Agustus lalu, dalam pidato terakhirnya pada Sidang Tahunan MPR RI di Gedung Nusantara, Senayan, Presiden Joko Widodo menyampaikan urgennya persatuan dalam mencapai Indonesia Emas 2045.
“Saya yakin dan percaya,” katanya, “dengan persatuan dan kerja sama kita, dengan keberlanjutan yang terjaga, Indonesia sebagai negara yang kuat dan berdaulat akan mampu melompat dan mengapai cita-cita Indonesa Emas di tahun 2045.”
Sebagai skenario positif yang dirancang sedemikian rupa, “Indonesia Emas 2045” memang diamini dan diimani banyak orang, termasuk Presiden sebagaimana dalam pidato terakhirnya itu. Dengan segala spekulasinya, terlihat ada ‘semacam’ harapan besar di hati dan benak masyarakat akan terwujudnya visi untuk perayaan 100 tahun kemerdekaan Indonesia itu.
“Meyakini Indonesia Emas 2045 adalah bentuk optimisme kita,” ucap seorang teman. Mereka yang tidak percaya akan keberhasilan Indonesia di 2045, menurut dia, adalah orang-orang yang pesimis dan putus asa. “Sering dikecewakan pemerintah kita selama ini,” ledeknya sembari tertawa.
Optimisme atau pesimisme, sejatinya tidak begitu relvan dan subtantif perihal memilih percaya atau tidak terhadap “keemasan” Indonesia di 2045 mendatang.
Faktanya, mereka yang percaya dan mengklaim dirinya optimis juga tidak sepenuhnya mengerti definisi, urgensi, dan apa sebenarnya dampak konkrit “Indonesia Emas 2045” itu. Bahkan, dalam seminar, kajian, forum diskusi, orasi-orasi, atau perbincangan-percakapan di sudut-sudut tak terliput, penggunaan istilah itu lebih karena ia telanjur sering terdengar (baca: tereksploitasi), bukan karena seutuhnya dipahami.
Barangkali benar kata Sabrang Mowo Damar Panuluh, bahwa optimistime cenderung menutupi ketidaktahuan. Harapan yang teramat tinggi dan menggebu-gebu, misalnya, seringkali mengesampingkan pemahaman yang mendetail, dan menyeluruh. “Kita harus menatap masa depan dengan realistis,” katanya. Realistis adalah ‘jalan tengah’ antara optimis dan pesimis. Demikian, Indonesia Emas 2045 sedianya didudukkan, diperhitungkakn secara realistis.

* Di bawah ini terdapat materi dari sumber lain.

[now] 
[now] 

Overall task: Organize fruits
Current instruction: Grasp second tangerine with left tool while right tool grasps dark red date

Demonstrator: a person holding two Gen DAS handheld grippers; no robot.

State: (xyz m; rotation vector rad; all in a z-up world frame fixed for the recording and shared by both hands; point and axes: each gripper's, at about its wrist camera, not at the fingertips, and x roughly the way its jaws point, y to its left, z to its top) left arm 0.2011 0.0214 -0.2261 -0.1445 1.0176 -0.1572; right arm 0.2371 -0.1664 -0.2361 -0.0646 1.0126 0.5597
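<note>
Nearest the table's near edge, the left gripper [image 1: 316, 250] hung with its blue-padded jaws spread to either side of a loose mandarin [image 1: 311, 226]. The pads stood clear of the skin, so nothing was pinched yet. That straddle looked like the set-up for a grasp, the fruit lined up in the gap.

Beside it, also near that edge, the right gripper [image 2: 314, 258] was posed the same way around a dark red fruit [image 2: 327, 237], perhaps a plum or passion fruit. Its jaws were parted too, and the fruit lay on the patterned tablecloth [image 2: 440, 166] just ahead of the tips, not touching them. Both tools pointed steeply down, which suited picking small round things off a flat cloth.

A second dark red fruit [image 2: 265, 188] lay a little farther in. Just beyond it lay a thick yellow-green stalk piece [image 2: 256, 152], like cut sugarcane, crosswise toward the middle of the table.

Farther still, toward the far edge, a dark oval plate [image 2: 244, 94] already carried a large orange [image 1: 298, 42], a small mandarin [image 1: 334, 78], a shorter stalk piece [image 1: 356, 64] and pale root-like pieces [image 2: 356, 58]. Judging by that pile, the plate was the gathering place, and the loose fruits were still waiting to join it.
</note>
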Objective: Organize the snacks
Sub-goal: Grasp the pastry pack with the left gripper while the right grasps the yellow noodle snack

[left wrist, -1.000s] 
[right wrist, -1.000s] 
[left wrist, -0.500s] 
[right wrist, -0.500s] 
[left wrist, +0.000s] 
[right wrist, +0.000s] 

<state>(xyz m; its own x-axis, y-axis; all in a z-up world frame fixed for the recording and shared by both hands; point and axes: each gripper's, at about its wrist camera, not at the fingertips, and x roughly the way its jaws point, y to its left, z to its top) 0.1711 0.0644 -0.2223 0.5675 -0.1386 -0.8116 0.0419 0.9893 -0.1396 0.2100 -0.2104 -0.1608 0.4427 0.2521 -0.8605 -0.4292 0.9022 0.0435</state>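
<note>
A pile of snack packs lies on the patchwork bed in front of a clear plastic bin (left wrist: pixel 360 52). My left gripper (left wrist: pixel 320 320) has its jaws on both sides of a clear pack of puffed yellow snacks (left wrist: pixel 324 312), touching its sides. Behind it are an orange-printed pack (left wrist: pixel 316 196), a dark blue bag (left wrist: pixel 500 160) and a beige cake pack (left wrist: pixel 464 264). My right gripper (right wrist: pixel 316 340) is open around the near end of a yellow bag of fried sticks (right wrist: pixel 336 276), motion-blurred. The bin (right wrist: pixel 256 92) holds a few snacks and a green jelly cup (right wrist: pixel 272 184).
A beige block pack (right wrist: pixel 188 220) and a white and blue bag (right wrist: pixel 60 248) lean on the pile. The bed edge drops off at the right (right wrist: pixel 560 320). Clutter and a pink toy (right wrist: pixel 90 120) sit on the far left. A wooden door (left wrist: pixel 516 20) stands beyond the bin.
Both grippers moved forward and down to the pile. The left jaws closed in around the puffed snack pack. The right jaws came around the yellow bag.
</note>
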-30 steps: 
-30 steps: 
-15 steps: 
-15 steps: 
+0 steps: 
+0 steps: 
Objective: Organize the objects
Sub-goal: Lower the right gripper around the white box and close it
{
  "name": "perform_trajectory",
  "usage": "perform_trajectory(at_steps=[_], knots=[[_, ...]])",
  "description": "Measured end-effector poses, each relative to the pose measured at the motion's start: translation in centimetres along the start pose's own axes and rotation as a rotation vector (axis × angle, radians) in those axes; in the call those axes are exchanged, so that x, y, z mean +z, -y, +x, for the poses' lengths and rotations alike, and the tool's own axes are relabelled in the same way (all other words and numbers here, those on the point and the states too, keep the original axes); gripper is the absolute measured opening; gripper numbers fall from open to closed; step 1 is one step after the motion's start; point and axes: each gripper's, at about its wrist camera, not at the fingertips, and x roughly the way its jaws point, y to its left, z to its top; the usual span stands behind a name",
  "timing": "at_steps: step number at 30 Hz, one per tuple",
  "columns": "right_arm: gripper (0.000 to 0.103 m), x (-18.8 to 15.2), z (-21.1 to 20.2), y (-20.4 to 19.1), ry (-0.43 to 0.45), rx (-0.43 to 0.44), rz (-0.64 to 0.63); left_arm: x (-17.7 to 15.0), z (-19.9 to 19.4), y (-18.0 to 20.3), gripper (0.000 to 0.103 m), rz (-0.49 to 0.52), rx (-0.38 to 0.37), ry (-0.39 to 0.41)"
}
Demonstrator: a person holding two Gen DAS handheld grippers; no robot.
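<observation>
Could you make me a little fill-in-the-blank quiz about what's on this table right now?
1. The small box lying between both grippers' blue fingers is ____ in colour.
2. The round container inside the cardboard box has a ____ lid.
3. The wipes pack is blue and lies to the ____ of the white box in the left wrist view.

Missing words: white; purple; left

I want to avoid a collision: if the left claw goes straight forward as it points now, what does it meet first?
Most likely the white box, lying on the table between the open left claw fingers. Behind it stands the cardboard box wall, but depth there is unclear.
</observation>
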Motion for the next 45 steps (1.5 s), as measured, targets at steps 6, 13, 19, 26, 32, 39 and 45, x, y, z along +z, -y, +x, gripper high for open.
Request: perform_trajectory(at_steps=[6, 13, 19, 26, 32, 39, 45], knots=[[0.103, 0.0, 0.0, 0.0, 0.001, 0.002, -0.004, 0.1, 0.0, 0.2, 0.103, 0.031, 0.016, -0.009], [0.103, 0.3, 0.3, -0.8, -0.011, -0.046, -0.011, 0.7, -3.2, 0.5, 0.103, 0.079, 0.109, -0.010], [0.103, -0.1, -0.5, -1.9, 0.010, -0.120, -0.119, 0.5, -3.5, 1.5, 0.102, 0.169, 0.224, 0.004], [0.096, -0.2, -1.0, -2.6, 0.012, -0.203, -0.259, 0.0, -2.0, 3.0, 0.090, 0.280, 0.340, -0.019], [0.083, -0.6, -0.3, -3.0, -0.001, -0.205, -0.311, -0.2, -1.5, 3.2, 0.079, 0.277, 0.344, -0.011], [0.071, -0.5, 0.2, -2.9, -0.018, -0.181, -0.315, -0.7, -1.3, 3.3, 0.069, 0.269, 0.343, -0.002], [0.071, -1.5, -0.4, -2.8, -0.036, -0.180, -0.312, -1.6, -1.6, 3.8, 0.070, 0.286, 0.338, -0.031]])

Bukan soal optimis atau pesimis, merenung-insafi Indonesia Emas 2045 secara realistis adalah meletakkannya pada etalase paradigmatis-filosofis. Tidak saja membaca peluang dan tantangan yang penuh hitung-hitungan, tetapi juga berupaya mensarikan filosofi, esensi, dan maknanya secara mendalam.